しかし登記簿上の記載から、XがYに対しビルの所有者として収去、明渡しを求めた場合は、Yが義務者と主張されているのであるから、Yは被告適格をもつ。したがって審理の結果Yはビルの所有者でないため収去、明渡義務がないことが判明しても、請求棄却の本案判決がなされるのであって、訴えが却下されるのではありません。

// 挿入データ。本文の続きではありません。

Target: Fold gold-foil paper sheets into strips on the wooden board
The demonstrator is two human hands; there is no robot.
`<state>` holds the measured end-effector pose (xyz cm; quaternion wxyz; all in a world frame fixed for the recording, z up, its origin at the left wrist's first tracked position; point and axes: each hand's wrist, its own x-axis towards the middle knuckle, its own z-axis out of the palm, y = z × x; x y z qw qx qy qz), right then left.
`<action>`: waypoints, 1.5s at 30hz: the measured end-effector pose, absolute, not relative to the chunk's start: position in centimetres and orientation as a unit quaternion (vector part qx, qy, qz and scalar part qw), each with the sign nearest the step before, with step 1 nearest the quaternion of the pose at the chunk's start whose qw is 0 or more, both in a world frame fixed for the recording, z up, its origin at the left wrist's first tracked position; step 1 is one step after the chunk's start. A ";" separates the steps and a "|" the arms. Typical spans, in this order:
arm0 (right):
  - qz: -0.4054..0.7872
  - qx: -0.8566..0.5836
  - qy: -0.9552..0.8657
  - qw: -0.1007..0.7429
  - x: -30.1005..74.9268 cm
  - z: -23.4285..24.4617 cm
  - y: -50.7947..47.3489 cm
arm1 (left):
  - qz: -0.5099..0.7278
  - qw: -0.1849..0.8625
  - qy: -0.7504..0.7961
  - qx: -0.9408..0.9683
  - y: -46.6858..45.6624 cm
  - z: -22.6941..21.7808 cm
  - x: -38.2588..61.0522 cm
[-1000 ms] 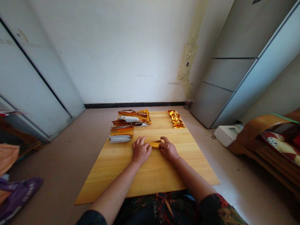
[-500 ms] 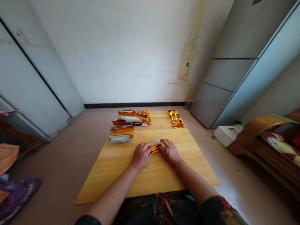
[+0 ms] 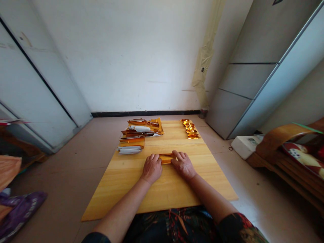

XはY・Aの両者に対して勝訴判決を得なければ、現実にはビルを収去させるという目的を達することはできません。しかしY・Aの所有権は同一建物の各一部を対象とするというだけで、その収去、明渡義務もそれぞれの所有部分について別個に負っているのであるから、Xは両者を共同被告にしなければならないわけではありません。ビルの一部の所有者たるYのみを相手方とする訴えはもとより適法であるし、また質問の訴訟でYの所有はビルの一部であることが判明すれば、その部分についてのみXの請求を認容するのは、一部認容として許されます。なお同一建物の区分所有者は共用部分を共有しますが、共用部分の収去、明渡しを命じうるかについても考える必要があります。
X・Y間の判決の効力はAには及びません。Aはその所有部分に対する収去、明渡しの強制執行を受忍すべき責任はないから、第三者異議の訴えとこれに基づく仮処分によって執行を阻止できます。